PROBLEM TO WORK ON
Extract, from the listing that follows, each line containing the word "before".

DATA TO EXAMINE
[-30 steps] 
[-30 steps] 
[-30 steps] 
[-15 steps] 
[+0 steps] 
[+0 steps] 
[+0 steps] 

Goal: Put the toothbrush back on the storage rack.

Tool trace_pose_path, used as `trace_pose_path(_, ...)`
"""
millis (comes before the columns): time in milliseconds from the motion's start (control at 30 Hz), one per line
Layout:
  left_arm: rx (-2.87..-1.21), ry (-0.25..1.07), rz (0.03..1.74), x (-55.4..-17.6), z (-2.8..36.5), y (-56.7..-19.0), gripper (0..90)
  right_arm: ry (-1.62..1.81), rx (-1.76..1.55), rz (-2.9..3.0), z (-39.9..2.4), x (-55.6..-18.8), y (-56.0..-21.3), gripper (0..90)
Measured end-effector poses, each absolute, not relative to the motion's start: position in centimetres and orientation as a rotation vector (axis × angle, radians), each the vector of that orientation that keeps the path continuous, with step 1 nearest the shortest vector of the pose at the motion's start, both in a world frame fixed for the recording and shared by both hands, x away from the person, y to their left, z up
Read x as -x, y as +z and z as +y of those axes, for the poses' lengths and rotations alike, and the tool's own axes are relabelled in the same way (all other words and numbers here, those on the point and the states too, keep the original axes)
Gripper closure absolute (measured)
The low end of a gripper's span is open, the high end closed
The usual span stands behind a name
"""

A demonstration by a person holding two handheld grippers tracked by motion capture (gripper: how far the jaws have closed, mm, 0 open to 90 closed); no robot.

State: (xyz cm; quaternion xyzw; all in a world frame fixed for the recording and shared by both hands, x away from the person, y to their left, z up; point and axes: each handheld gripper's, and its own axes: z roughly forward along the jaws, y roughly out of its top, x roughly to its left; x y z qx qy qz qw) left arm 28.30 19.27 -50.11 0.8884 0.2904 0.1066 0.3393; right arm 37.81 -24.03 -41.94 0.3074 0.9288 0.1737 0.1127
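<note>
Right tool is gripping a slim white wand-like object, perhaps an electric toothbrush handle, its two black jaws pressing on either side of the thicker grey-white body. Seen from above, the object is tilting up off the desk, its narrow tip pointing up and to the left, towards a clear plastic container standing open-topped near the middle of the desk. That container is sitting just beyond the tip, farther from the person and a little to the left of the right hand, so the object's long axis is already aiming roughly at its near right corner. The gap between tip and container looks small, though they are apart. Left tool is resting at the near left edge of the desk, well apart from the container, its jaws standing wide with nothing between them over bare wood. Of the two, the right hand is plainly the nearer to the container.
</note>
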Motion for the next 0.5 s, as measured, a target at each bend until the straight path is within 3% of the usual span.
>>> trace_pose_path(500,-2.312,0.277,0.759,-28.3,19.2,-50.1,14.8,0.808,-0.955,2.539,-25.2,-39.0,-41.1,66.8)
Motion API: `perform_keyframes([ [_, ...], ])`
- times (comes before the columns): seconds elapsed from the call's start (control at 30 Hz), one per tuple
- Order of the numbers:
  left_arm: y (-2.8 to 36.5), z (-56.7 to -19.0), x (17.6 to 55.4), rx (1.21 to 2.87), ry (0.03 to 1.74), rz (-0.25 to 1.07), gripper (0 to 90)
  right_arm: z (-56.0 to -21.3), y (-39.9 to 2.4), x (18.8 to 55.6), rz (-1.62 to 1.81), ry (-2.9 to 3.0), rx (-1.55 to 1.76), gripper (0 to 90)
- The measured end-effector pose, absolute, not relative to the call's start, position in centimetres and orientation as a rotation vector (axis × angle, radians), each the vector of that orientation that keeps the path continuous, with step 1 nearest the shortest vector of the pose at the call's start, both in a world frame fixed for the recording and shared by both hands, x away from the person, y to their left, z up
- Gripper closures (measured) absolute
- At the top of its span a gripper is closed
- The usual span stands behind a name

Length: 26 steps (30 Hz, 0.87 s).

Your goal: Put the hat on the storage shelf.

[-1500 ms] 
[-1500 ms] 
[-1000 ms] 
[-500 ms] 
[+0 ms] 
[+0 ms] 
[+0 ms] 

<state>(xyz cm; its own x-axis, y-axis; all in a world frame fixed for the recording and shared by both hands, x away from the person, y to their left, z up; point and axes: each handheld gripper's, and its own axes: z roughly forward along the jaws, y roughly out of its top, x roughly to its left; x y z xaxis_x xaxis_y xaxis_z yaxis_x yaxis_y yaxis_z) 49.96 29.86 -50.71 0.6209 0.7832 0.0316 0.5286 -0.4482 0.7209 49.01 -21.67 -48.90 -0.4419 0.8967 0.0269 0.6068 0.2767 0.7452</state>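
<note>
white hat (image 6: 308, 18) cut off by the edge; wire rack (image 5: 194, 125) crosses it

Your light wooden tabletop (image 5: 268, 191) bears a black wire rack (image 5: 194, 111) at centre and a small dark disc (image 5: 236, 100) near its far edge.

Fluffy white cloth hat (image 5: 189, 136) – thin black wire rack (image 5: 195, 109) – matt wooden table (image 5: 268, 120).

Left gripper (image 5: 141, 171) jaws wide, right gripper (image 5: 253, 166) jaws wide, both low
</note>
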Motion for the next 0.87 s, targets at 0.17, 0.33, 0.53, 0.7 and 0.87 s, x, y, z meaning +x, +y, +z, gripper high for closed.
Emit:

WRITTEN SOLUTION
millis (comes before the columns): time in milliseconds from the motion's start (control at 30 Hz), one per line
- times (comes before the columns): seconds elapsed from the call's start (control at 30 Hz), one per tuple

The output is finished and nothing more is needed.